Court of Appeal for Ontario
Date: 2023-10-23 Docket: COA-23-CV-0237
van Rensburg, Hourigan and Favreau JJ.A.
Between
Gregory Milwid Plaintiff (Respondent)
and
IBM Canada Ltd. Defendant (Appellant)
Counsel: John A. MacDonald and Aislinn E. Reid, for the appellant Chris Foulon and Behzad Hassibi, for the respondent
Heard: October 17, 2023
On appeal from the judgment of Justice Audrey P. Ramsay of the Superior Court of Justice, dated January 26, 2023, with reasons reported at 2023 ONSC 490.
Reasons for Decision
A. Introduction
[1] IBM Canada Inc. appeals the summary judgment order granted against it in the respondent’s wrongful dismissal claim. It asserts two grounds of appeal: (i) the motion judge erred in finding that there were exceptional circumstances that would justify fixing the reasonable notice period at more than 24 months; and (ii) the motion judge erred in finding that the respondent was entitled to damages for the value of Restricted Stock Units (“RSUs”) that would have vested within the reasonable notice period.
[2] After hearing the appellant’s oral submissions, we dismissed the appeal with reasons to follow. These are our reasons.
B. Notice Period
[3] The motion judge found that the respondent was entitled to 26 months’ reasonable notice, considering his “age, lengthy service, the exclusivity of his employment with the defendant, the character of his employment and specialized nature of his work.” An award over 24 months was found to be warranted because there were exceptional circumstances. It appears that, in finding exceptional circumstances, the motion judge relied on the respondent’s age, length of service with the same employer, managerial position, his compensation in an uncertain economy, and “the technical/skilled nature of his skills geared towards the defendant’s business.”
[4] The appellant submits, relying on Dawe v. The Equitable Life Insurance Company of Canada, 2019 ONCA 512, that the motion judge erred in basing her finding that there were exceptional circumstances that warrant a notice period in excess of 24 months on the factors set out in Bardal v. The Globe & Mail Ltd. (1960), , 24 D.L.R. (2d) 140 (Ont. H.C.). We do not accede to this submission. There is nothing impermissible in relying on the constellation of Bardal factors, along with other exceptional circumstances, to find that a notice period exceeds 24 months: Currie v. Nylene Canada Inc., 2022 ONCA 209.

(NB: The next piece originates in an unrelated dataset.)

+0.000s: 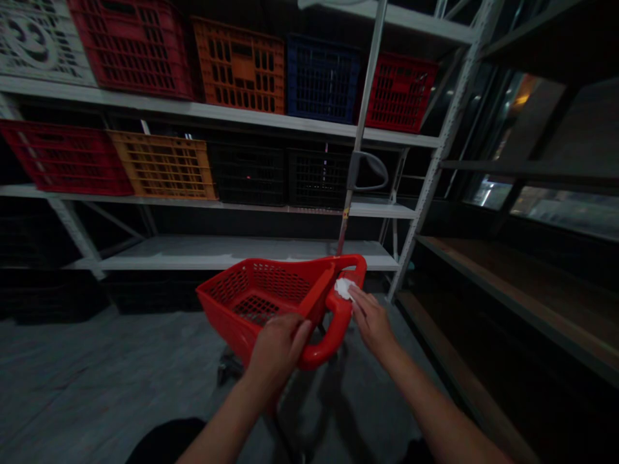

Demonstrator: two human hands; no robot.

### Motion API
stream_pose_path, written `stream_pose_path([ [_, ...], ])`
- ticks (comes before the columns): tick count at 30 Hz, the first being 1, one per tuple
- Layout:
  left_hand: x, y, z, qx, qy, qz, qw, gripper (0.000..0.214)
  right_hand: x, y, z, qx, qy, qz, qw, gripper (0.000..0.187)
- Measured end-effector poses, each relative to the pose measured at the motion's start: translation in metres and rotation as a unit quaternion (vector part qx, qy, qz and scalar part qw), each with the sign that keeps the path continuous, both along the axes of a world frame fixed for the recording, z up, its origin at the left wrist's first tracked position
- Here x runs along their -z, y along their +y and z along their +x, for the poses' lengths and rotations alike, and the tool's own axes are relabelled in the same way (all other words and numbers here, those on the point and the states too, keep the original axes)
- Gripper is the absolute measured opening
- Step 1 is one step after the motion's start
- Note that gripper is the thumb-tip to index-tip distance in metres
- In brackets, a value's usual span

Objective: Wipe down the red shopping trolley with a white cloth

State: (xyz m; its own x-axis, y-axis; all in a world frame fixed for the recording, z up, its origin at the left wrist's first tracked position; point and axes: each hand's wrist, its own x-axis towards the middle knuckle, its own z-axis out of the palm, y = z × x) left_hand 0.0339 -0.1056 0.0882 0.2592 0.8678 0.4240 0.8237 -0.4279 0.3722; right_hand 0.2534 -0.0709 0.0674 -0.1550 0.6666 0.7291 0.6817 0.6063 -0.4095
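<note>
Cart (319,294): looked stiff, slick; best steered by its handle (334,338)
Left hand (279,345): gripped it, half-curled, six o'clock
Right hand (370,318): held a soft-looking wad (343,288), three o'clock

The upper white metal shelf (232,115) bears five grid-sided plastic crates (242,67), left to right white, red, orange, blue and red. The middle white metal shelf (380,209) holds four more grid-sided crates (68,158): red, yellow-orange and two black. On the grey floor (159,361) stands a wheeled red plastic cart (318,292).
</note>
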Motion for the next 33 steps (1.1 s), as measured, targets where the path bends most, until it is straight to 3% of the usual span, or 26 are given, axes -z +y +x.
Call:
stream_pose_path([
  [4,-0.019,-0.029,0.031,-0.055,0.120,-0.075,0.988,0.052,0.014,-0.026,-0.022,-0.043,0.014,0.010,0.999,0.038],
  [7,-0.023,-0.031,0.028,-0.072,0.186,-0.108,0.974,0.054,0.016,-0.014,-0.015,-0.067,0.002,0.029,0.997,0.036],
  [11,-0.025,-0.029,0.015,-0.044,0.197,-0.101,0.974,0.049,0.009,0.023,0.008,0.019,0.032,0.067,0.997,0.033],
  [13,-0.027,-0.030,0.013,-0.043,0.200,-0.102,0.973,0.048,0.006,0.024,0.006,0.054,0.051,0.071,0.995,0.032],
  [15,-0.027,-0.032,0.013,-0.044,0.200,-0.100,0.974,0.048,0.004,0.008,-0.009,0.040,0.051,0.064,0.996,0.032],
  [19,-0.025,-0.033,0.011,-0.037,0.188,-0.092,0.977,0.047,-0.001,-0.039,-0.045,-0.081,-0.020,0.033,0.996,0.038],
  [21,-0.023,-0.033,0.011,-0.041,0.186,-0.091,0.977,0.048,-0.006,-0.043,-0.047,-0.110,-0.046,0.024,0.993,0.039],
  [25,-0.022,-0.031,0.014,-0.055,0.195,-0.086,0.976,0.049,-0.021,0.002,-0.016,-0.037,-0.061,0.006,0.997,0.032],
  [29,-0.023,-0.031,0.017,-0.057,0.192,-0.096,0.975,0.049,-0.036,0.059,0.018,0.063,-0.123,-0.068,0.988,0.028],
  [31,-0.024,-0.031,0.018,-0.059,0.189,-0.103,0.975,0.050,-0.043,0.074,0.022,0.052,-0.161,-0.097,0.981,0.028],
  [33,-0.024,-0.031,0.018,-0.061,0.187,-0.111,0.974,0.051,-0.050,0.080,0.015,-0.006,-0.187,-0.113,0.976,0.027],
])
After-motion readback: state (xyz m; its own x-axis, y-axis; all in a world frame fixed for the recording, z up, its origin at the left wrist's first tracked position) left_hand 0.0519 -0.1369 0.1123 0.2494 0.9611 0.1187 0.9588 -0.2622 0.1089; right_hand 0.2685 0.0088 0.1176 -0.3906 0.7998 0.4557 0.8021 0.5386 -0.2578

[5] In this case – similar to the situation in Currie – the evidence established that the respondent’s skills were not transferrable because they related, almost exclusively, to the appellant’s products. This is an exceptional circumstance not covered by the Bardal factors, which could warrant a notice period exceeding 24 months. Therefore, we see no error in the motion judge’s decision to fix reasonable notice at 26 months.
[6] The appellant also submits that the motion judge erred in finding that an additional month of notice, bringing the total to 27 months’ notice, was appropriate to reflect the circumstances of the COVID-19 pandemic. This finding is entitled to deference by this court and was well supported by the evidence in this case. The pandemic was a truly exceptional circumstance, and the respondent lost his position right at the time the global economy was shutting down. There is no basis to interfere with the motion judge’s decision in this regard.
C. Restricted Stock Units
[7] The respondent was granted RSUs by the appellant pursuant to his Equity Award Agreement, which sets out the terms, conditions, performance requirements, limitations, and restrictions applicable to an award, including country-specific terms (the “Equity Award”). He was to receive 888 RSUs, half of which were to vest on November 14, 2020, and the other half of which were to vest on November 14, 2022. On August 14, 2020, the RSUs were cancelled. The motion judge found that the respondent was entitled to damages for the value of the RSUs that would have vested within the reasonable notice period, which was fixed at US$55,619.88.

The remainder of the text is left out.